Best Practices to Mitigate JSON Interoperability Vulnerabilities

Claudio Salazar
The Startup
Published in
7 min readMar 1, 2021

An Exploration of JSON Interoperability Vulnerabilities” by Jake Miller was published last week. It’s an interesting research about differences among JSON libraries that could lead to logic bugs and puts this kind of vulnerability into the map when you do threat analysis. In this post I’ll analyze the examples from the original post and try to mitigate the vulnerabilities from a secure development perspective.
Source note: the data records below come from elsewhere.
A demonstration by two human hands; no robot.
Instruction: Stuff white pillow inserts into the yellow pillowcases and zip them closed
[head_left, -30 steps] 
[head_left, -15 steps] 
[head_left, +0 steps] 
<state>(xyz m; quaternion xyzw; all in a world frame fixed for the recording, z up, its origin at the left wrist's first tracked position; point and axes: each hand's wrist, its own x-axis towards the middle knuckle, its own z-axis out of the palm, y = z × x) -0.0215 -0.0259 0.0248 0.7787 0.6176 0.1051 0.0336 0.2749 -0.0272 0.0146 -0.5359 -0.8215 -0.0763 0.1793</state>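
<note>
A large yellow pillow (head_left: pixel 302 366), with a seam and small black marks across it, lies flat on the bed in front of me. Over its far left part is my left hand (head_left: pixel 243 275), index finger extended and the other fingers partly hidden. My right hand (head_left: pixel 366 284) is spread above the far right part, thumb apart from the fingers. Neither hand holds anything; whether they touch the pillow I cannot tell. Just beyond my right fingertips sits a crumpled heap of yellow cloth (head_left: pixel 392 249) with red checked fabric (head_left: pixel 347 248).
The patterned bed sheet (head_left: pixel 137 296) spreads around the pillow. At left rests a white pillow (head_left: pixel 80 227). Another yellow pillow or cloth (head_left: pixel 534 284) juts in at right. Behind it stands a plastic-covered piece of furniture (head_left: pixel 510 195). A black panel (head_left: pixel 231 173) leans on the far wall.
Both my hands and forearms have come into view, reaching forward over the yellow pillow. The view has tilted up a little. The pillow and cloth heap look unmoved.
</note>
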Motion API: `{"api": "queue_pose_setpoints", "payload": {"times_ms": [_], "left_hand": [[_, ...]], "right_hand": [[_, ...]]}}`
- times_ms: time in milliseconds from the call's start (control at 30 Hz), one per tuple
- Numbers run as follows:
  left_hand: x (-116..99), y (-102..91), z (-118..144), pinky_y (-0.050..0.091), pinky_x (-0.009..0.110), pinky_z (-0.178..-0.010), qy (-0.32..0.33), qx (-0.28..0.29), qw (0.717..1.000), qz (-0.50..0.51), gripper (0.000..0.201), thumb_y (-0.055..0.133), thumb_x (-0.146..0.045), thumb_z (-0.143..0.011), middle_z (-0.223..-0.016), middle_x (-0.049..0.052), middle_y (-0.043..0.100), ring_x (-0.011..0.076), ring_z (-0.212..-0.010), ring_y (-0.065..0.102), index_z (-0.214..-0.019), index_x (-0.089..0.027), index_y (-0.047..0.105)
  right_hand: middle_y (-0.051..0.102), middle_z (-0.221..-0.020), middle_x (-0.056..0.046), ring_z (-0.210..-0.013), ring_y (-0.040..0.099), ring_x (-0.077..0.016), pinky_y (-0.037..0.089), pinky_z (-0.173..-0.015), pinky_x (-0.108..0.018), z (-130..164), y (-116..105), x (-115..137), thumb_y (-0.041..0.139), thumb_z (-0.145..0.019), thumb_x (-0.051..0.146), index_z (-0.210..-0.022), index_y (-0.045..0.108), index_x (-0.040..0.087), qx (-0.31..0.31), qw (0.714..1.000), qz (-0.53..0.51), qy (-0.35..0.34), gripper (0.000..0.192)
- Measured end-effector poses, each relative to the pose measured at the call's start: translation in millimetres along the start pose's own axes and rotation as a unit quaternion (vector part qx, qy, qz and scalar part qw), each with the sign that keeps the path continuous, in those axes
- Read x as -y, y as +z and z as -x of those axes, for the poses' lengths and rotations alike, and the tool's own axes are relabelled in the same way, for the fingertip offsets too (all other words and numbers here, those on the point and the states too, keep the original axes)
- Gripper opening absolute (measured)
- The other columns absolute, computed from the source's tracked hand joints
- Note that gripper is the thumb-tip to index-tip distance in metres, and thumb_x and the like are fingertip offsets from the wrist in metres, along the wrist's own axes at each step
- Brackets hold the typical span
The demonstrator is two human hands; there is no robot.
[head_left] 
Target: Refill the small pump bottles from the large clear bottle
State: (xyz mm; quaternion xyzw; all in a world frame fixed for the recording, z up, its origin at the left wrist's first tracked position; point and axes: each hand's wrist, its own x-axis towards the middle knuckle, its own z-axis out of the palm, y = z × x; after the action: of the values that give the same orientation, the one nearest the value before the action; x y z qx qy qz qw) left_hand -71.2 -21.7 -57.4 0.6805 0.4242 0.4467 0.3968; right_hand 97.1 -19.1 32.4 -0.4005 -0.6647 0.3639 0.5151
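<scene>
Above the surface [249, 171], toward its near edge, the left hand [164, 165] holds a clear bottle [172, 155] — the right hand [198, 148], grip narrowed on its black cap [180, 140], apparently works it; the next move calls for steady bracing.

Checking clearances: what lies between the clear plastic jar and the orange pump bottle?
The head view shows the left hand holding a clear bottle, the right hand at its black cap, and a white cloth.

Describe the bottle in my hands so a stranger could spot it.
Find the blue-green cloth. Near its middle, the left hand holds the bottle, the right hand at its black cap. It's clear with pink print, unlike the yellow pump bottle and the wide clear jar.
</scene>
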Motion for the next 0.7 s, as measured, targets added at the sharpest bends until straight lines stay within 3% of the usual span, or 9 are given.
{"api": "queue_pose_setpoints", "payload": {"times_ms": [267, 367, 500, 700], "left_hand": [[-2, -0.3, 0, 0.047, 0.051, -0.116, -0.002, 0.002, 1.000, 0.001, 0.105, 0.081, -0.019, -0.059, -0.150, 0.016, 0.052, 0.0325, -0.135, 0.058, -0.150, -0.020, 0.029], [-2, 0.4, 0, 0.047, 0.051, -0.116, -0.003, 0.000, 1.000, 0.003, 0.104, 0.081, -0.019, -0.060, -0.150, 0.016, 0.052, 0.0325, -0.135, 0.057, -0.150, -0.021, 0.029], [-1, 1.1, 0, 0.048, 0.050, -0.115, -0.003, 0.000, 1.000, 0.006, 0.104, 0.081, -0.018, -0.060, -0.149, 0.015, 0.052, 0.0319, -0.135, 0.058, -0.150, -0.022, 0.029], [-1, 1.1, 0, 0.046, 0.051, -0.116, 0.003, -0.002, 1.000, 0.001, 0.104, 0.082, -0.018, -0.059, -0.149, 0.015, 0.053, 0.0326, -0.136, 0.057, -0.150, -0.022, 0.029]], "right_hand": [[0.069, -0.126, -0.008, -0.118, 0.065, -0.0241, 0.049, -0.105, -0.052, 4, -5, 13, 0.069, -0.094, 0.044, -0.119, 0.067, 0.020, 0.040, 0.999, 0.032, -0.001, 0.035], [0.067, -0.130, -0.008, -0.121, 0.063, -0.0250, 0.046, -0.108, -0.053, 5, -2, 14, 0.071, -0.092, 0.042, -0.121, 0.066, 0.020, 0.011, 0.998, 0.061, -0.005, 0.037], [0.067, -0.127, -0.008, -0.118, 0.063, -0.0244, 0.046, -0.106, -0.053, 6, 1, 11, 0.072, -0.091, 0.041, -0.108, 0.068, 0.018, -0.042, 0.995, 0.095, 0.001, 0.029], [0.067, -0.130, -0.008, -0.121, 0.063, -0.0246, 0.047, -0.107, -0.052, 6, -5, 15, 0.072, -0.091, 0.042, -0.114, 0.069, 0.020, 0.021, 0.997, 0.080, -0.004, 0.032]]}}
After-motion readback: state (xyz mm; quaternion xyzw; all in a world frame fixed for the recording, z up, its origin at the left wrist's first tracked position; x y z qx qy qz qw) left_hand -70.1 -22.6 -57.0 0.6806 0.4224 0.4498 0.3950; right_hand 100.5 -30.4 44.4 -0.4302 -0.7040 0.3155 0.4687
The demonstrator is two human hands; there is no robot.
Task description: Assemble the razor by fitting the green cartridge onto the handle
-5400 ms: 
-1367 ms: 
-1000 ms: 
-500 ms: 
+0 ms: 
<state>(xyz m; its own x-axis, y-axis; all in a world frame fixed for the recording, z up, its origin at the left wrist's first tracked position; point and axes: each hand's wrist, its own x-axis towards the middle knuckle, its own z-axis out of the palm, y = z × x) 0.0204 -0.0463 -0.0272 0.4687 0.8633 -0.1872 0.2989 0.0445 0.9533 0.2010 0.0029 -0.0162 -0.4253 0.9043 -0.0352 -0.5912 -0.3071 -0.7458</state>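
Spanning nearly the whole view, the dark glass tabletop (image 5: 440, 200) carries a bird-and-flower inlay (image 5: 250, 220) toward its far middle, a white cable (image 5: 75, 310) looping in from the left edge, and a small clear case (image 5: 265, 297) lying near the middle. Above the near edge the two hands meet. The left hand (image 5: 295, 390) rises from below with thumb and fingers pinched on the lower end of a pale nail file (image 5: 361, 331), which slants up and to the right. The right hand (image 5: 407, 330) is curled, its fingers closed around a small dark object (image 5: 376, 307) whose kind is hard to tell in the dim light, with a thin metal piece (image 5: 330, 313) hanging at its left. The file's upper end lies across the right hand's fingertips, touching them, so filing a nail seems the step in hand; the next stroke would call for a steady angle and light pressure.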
We’re going to start analyzing the first lab “Validate-Proxy Pattern” from the original post. The code can be found here:

It’s a bit contrived example because it takes advantage of a malformed JSON dictionary with duplicate keys which is sent to a Python endpoint, the payload is processed in Python but strangely the original payload is sent to a Go endpoint too. The malformed JSON dictionary is not processed in the same way by both Python and Go libraries and the vulnerability lies in this difference. Using the original payload is key to make the vulnerability work and the author states:

From a developer’s perspective, why would you waste computation by re-serializing a JSON object that you just parsed and validated when the string input is readily available? This assumption should be sound.

I disagree with that statement (I’m not the only one) and I can give the following reasons:

  1. The Python endpoint could receive parameters that only make sense for this application and there’s no reason to pass them to secondary services (the Go endpoint).
  2. If I do some sanitization and/or validation on my data, I continue the logic with the validated data and usually discard the initial data as source of truth.
  3. Passing raw user input to secondary services could lead to new scenarios like the user trying to fuzz parameters that trigger some different behavior in the internal microservices.
  4. In terms of performance, dumping a small dictionary doesn’t seem an expensive operation so we can favor a more secure logic. In case of having performance issues, an application in production should be under monitoring so we can profile where’s the expensive logic. A performance issue can be fixed, a security breach not.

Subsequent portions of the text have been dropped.